The blithesome nature of the new year is for some everlasting. Only as recently as this morning for example, as I lounged by the Island swimming pool beneath the celestial radiance, I overheard a bubbly greeting of “Happy New Year “ from one resident to another, a rapturous salutation that was generously reciprocated.
One has to wonder when the pleasantry will come to heel. To be perfectly succinct about the query, when does the year end being new? There are no doubt supporters of Jane Fonda who, reasonably or not, adopt a mystical approach to progression similar to that of my late father’s constancy; namely, “Every day is Christmas!” Indeed for one such as I settled agreeably on Key Largo beneath the azure sky absorbing the burnishing rays, the proposition is not without its merit. I too might eagerly invite each new day throughout the year with similar zeal. I credit the attraction of my late father’s rationality to the synthesis of a lifetime of inherited bluntness and a favourable inheritance generally speaking. His cryptic observations may also have been promoted by having been the eldest child of seven, a curious conglomerate whose corporate genes go back generations and perhaps even centuries from what I have garnered of my paternal ancestry.
But I waffle. For one thing – and for whatever reason – the celebration of the new year is anyone’s purport. Who am I or anyone else, by any standard, entitled to proscribe the undying proclamation of the new year? The inextinguishable ebullience may be no more than a nervous social tick. Or it may be an assertion of buoyancy when indeed the truth behind the gesture is entirely mournful, an utterance illustrative only of a hidden but salient disposition. I think we all agree that an acknowledgment of whatever character is at times both moot and enabling. Yet the avoidance of controversy – as creditable as it may be – does nonetheless fail to strengthen the ceaseless frequency of an otherwise stale and off-beat ejaculation.
It has been asserted somewhere by someone that a period of two weeks in the beginning of the New Year is a sufficient period during which the gleeful exchange of “Happy New Year” continues to be tolerable.
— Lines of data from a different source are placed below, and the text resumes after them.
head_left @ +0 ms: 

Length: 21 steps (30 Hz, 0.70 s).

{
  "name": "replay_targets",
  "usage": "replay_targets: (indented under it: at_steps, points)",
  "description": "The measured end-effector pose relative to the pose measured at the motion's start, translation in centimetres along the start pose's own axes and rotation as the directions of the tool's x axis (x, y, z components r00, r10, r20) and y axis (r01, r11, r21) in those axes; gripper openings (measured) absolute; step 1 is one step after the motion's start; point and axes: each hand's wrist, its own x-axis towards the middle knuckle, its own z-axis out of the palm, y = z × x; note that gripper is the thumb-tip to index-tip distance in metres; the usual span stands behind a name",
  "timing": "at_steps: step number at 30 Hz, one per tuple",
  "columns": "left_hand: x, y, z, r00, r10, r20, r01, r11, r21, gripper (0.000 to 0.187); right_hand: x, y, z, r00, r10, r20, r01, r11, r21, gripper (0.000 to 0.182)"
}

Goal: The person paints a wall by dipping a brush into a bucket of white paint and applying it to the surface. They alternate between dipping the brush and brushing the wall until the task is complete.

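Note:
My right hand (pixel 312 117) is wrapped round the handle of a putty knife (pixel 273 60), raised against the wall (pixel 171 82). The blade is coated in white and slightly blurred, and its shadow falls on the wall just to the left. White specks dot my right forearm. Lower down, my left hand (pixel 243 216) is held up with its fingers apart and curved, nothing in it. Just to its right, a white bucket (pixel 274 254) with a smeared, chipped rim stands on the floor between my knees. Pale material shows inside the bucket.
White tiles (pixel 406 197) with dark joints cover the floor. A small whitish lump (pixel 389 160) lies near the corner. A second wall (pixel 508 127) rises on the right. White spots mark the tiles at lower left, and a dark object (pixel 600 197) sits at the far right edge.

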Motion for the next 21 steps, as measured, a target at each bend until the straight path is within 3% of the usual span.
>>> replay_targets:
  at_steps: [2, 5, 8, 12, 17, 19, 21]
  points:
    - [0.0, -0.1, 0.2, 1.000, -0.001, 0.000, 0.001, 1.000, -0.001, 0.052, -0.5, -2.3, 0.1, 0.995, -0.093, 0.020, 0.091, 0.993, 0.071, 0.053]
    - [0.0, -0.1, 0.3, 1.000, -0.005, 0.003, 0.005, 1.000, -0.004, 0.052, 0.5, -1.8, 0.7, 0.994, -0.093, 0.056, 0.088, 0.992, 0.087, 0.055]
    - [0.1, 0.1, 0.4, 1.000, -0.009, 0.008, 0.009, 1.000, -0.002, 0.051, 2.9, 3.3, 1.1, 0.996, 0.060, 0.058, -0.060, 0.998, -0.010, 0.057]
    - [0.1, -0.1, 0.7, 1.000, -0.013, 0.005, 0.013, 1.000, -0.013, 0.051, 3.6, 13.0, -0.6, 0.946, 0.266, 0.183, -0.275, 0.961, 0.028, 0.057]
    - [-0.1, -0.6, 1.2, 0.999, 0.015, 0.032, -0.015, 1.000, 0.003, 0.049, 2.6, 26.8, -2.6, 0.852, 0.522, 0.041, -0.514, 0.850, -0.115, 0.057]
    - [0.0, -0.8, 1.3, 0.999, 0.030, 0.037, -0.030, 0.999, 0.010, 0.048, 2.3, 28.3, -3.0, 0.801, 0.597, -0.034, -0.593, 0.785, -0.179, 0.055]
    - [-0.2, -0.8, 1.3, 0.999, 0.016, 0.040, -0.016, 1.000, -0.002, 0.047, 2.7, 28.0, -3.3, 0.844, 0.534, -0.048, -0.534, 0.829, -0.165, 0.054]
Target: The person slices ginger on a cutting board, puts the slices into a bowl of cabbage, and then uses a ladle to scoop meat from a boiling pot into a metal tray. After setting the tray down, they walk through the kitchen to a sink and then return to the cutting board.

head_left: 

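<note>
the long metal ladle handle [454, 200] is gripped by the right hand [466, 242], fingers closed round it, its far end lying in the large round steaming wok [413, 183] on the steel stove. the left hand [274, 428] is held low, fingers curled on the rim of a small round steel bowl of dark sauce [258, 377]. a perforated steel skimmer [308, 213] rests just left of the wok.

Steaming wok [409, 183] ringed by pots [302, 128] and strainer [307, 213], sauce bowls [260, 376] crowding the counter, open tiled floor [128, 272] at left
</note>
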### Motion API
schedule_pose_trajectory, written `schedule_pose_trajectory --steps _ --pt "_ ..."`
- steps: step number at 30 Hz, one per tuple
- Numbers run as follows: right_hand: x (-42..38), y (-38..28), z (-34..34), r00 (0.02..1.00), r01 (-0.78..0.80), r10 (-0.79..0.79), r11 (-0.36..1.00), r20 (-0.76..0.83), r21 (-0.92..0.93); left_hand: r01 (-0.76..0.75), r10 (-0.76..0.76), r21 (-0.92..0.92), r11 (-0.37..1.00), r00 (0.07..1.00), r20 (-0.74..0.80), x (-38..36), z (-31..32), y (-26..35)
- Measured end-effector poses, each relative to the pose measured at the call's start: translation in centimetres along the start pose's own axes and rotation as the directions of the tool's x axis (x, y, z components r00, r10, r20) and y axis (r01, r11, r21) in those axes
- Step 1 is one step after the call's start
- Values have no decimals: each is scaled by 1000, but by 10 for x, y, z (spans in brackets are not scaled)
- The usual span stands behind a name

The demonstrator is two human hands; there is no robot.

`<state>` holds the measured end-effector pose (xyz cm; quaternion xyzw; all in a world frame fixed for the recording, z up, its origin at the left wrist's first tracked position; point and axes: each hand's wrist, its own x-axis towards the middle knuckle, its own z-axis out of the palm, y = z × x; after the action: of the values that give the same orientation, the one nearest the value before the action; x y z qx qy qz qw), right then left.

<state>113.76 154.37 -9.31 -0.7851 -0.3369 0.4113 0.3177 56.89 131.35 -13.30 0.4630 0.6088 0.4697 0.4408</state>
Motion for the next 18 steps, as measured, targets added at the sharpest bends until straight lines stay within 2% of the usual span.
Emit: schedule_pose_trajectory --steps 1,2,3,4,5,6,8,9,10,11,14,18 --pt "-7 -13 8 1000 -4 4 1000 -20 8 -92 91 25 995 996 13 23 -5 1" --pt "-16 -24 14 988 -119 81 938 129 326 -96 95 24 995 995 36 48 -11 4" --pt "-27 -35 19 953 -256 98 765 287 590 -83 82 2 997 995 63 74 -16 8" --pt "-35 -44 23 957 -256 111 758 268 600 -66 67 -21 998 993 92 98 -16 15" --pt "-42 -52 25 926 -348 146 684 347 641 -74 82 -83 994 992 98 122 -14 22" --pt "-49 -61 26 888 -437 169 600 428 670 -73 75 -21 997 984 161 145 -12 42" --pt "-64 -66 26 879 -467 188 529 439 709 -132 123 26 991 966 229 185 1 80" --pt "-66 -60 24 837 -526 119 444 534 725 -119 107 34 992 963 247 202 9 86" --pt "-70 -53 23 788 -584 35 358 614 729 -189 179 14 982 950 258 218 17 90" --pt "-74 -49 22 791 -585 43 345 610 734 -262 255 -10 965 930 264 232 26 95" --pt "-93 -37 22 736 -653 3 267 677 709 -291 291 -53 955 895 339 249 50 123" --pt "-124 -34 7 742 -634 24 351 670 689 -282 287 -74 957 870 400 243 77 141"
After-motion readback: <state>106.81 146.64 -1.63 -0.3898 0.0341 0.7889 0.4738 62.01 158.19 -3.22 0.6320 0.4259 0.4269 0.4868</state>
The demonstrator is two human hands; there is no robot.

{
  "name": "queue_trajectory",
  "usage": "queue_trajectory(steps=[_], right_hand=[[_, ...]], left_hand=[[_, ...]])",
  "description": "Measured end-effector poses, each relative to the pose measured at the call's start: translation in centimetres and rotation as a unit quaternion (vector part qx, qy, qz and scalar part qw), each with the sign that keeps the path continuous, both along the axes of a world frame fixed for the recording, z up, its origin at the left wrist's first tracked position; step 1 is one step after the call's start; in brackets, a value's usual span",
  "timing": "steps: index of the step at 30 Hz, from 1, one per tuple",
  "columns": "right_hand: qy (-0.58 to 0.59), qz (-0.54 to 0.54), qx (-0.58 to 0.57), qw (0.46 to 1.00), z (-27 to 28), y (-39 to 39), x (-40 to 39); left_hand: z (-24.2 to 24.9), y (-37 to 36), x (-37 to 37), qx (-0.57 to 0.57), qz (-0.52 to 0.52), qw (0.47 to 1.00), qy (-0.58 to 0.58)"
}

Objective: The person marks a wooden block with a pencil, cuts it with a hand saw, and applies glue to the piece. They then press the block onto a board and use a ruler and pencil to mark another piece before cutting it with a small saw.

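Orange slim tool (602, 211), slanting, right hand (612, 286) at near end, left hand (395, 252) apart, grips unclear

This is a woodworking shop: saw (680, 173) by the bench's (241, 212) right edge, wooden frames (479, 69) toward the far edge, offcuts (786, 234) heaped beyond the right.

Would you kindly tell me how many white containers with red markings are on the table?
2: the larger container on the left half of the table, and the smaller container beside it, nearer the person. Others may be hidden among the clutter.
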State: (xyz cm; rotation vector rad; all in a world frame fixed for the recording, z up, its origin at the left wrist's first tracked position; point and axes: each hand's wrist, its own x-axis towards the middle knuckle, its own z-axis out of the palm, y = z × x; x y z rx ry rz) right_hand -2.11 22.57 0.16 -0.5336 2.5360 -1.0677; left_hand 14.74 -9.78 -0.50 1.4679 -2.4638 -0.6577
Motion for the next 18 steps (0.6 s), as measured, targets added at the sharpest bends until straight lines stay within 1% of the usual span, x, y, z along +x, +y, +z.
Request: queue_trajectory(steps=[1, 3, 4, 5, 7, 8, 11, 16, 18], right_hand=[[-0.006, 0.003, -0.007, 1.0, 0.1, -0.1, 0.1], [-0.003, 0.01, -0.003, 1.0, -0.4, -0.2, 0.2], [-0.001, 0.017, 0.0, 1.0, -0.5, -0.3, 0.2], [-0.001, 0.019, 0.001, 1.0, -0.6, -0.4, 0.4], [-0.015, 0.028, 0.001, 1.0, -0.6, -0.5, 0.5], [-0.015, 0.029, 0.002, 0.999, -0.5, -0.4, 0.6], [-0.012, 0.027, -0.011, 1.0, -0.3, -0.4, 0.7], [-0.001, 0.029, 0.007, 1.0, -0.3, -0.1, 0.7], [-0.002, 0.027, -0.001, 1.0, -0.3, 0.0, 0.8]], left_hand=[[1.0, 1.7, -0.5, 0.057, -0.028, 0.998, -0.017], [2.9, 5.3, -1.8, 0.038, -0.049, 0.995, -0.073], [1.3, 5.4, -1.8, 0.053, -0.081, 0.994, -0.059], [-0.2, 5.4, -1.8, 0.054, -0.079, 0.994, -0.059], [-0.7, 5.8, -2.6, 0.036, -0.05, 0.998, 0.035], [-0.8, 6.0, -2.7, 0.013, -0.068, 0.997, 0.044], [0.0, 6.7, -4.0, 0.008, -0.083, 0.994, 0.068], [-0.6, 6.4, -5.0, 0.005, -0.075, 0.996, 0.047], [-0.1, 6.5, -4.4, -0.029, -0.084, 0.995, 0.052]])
I don’t know about you but I consider that a bit much. I mean, really, it’s basically over within a far shorter period following New Year’s Day and recovery from New Year’s Eve indulgence. I will say however that the longevity of the greeting affords a comfortable nod in even the most cool social circumstances – particularly when one wishes to avoid the monotony of resolutions or upcoming travel to the Caribbean.
The offensiveness of the greeting will undoubtedly continue before it subsides. Eventually however the expression will wane and we shall then resume our choice of daily salutations. They won’t have the same sense of having survived a stunning juncture of existence (as was particularly evident in the year 2000); but neither will we be condemned to marvel with ecstasy at an otherwise inconsequential event.